Data excerpts:
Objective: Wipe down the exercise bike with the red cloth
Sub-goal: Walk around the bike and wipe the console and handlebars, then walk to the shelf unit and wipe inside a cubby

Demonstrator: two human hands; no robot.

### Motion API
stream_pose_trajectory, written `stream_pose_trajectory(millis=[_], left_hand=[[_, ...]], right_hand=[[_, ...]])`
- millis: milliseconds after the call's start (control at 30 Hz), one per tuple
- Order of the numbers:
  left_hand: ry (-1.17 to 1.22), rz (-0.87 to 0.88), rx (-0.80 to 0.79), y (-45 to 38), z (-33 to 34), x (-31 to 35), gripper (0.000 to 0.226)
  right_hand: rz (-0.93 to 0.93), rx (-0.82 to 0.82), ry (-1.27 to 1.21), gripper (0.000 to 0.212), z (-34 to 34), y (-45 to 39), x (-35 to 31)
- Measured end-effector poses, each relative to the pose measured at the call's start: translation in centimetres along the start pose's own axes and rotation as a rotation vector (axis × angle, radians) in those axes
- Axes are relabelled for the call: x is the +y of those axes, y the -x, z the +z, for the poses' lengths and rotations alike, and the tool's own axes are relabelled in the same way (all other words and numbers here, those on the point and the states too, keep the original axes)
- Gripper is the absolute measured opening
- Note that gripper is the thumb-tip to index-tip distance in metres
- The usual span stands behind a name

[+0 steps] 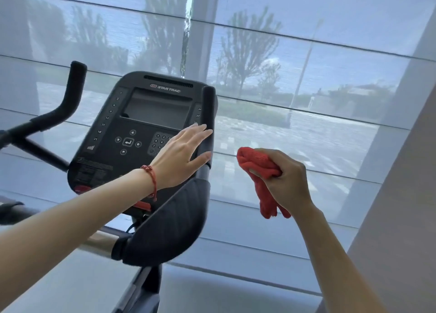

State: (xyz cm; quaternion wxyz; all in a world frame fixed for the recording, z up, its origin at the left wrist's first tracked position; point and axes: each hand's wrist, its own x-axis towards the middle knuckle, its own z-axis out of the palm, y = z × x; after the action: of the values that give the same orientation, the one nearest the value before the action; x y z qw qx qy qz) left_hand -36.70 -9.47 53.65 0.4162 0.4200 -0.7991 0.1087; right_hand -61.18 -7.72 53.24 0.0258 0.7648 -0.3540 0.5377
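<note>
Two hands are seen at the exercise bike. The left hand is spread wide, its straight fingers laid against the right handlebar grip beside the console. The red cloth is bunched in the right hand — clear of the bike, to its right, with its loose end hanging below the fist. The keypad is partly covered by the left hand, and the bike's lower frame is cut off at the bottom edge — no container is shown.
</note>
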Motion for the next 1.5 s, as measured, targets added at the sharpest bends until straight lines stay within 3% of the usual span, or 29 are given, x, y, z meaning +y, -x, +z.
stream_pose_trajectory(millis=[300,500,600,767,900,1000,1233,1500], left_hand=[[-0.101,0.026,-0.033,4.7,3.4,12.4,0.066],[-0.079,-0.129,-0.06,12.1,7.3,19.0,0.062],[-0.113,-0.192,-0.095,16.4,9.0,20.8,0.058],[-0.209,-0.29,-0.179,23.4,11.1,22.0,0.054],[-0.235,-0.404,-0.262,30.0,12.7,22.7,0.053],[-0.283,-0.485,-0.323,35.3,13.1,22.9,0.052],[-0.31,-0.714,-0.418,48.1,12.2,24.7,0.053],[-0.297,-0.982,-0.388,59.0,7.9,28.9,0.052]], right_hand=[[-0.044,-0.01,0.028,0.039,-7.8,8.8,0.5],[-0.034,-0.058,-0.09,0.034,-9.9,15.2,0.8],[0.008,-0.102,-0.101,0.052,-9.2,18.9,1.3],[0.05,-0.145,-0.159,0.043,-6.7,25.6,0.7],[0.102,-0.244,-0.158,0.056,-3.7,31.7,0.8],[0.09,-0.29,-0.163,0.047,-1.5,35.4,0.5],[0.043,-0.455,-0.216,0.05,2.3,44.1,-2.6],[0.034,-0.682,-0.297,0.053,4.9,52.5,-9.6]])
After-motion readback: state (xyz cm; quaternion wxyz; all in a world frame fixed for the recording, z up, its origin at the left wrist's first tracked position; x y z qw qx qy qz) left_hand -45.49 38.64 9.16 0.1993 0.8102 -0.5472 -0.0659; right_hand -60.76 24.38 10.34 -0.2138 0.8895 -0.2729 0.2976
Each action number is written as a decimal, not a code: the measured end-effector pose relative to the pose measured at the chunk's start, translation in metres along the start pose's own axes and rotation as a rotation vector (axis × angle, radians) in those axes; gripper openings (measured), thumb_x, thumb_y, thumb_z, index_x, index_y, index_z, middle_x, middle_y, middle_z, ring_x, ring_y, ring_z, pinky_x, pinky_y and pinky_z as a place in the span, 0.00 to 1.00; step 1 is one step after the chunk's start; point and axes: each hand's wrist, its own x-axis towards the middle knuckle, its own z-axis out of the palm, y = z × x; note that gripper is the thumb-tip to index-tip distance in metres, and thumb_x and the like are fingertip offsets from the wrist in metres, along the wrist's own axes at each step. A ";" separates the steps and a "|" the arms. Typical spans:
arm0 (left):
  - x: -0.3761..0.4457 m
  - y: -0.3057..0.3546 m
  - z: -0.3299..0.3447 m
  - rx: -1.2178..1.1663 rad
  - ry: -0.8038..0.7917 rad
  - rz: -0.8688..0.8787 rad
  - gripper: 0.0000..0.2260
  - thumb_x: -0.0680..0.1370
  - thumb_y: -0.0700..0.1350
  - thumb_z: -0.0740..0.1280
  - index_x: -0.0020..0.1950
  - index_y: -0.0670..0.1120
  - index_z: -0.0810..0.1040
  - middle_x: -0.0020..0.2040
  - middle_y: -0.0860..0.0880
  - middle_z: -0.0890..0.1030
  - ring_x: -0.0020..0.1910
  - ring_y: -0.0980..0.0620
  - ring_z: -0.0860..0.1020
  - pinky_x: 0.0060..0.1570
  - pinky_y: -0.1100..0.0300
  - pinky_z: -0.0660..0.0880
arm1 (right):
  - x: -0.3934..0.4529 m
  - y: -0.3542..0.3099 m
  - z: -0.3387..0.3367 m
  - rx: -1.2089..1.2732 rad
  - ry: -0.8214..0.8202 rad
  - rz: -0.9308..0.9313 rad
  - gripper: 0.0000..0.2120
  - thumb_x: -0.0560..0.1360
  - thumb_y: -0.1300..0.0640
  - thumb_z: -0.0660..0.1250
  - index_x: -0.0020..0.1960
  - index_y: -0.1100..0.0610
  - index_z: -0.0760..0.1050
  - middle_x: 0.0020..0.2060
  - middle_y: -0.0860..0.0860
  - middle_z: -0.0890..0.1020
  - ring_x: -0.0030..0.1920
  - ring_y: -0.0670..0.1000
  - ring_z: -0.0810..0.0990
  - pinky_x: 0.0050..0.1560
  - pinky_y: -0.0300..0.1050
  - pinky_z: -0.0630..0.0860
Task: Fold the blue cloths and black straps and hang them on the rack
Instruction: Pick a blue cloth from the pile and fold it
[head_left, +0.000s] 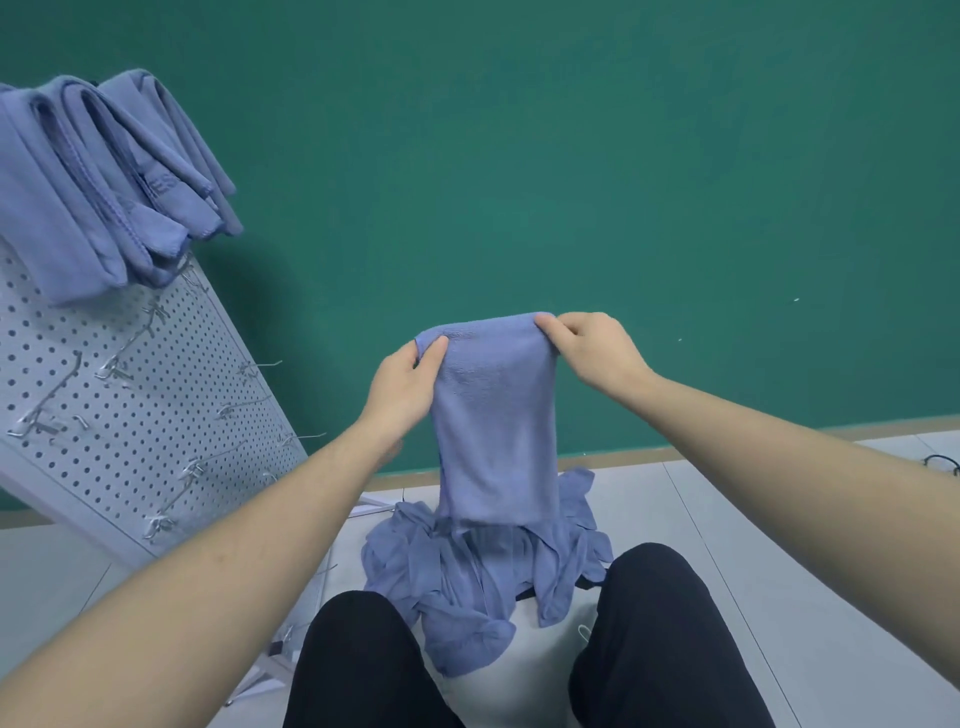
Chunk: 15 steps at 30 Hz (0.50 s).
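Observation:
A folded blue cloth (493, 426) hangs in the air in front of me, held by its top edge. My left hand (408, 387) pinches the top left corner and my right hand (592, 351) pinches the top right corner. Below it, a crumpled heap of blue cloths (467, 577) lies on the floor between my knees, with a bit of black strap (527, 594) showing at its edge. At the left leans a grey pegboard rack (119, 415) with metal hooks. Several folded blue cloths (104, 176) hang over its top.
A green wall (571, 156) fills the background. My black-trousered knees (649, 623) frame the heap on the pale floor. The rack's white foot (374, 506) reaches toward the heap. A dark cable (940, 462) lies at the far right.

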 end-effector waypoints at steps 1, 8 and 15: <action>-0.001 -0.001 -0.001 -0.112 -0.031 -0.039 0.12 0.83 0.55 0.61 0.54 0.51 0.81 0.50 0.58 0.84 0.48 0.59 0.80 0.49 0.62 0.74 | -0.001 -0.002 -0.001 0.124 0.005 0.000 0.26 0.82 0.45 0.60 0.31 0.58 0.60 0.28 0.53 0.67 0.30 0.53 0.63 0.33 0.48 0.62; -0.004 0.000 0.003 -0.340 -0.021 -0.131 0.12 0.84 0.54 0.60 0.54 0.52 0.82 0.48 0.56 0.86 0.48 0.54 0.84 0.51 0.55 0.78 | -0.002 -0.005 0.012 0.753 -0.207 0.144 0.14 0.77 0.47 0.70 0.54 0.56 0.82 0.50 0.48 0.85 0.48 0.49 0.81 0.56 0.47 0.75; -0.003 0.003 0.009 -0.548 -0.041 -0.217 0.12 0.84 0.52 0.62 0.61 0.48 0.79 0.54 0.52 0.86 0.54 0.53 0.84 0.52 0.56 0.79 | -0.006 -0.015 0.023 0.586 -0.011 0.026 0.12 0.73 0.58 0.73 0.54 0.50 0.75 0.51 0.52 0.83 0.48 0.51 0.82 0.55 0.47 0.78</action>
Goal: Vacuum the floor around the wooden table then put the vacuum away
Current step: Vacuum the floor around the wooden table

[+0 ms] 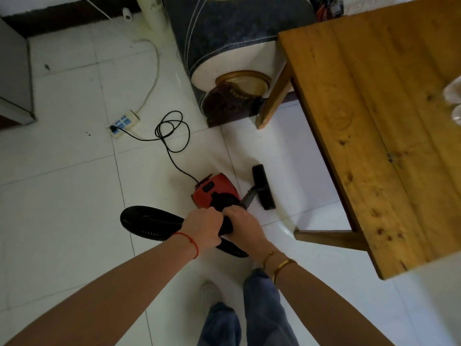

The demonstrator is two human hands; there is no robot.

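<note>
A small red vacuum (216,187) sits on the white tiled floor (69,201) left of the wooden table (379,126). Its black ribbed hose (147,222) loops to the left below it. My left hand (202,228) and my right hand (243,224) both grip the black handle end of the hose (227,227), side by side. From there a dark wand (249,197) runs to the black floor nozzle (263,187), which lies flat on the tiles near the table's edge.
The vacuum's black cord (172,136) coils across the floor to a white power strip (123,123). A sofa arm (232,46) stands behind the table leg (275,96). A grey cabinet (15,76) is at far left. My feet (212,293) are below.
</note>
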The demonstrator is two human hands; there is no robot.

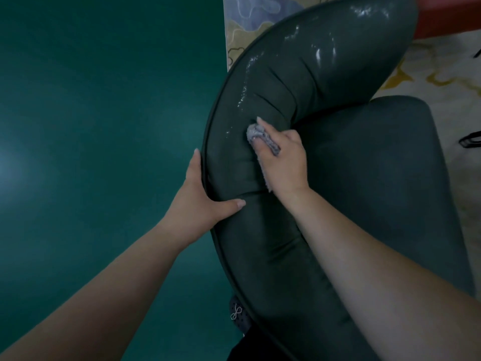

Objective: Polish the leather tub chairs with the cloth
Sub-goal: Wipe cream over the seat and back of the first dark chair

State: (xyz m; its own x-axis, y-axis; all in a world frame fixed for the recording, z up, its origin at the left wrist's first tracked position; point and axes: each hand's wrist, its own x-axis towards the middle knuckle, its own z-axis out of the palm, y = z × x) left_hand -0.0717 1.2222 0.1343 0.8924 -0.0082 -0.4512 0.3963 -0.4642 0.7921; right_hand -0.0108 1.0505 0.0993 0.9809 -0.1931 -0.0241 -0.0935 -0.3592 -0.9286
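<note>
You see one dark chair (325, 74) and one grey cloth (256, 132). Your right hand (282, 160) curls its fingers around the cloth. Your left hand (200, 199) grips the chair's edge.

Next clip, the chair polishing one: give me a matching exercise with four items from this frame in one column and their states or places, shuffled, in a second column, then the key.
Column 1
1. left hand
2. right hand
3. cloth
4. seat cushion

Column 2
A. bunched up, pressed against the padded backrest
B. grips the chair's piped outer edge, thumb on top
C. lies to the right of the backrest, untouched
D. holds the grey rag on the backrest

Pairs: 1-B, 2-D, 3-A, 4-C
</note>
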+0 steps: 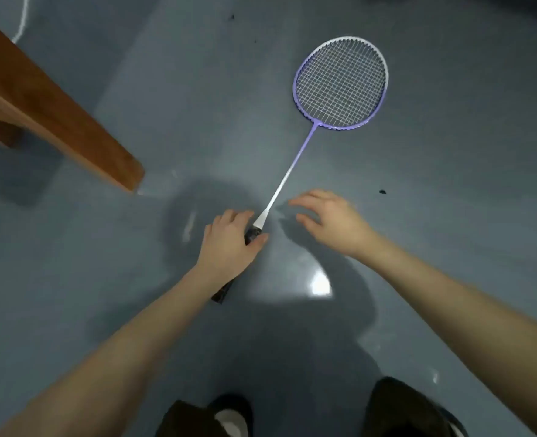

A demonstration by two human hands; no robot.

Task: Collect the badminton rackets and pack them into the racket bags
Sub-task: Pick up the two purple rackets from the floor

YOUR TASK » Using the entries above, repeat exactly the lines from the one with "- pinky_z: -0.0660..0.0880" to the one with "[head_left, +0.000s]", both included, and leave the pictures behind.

ANSWER TO THIS EXERCISE »
  - pinky_z: -0.0660..0.0880
arm1 (right):
  - x: -0.3934..0.4529 m
  - y: -0.3542..0.3099 m
  - z: -0.3387..0.3367 m
  - rx: -1.2089..1.2732 rad
  - ry: -0.8214..0.8202 rad
  - rz: -0.9308..0.9313 rad
  - gripper: 0.0000..0.2120
  - thumb_x: -0.0560..0.1360
  - thumb_y: -0.1300..0.0640
  - thumb_z: -0.0660..0.1250
  - index_x: -0.0020..0.1960
  - index_y: -0.1100..0.0610
  - index_z: -0.0760..0.1050
  - middle_x: 0.0020..0.2060
  - middle_y: -0.0860..0.0860
  - middle_z: -0.0890..0.1020
  - ring_x: -0.0030..0.1920
  - ring_y: -0.0670..0.1000
  - ring_z: -0.0810..0.0990
  - pinky_x: 0.0050..0.1560
  - pinky_y: -0.0300..0.1050
  - pinky_z: -0.0630..0.0860
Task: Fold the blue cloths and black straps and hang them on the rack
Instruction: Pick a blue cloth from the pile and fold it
[head_left, +0.000s] 

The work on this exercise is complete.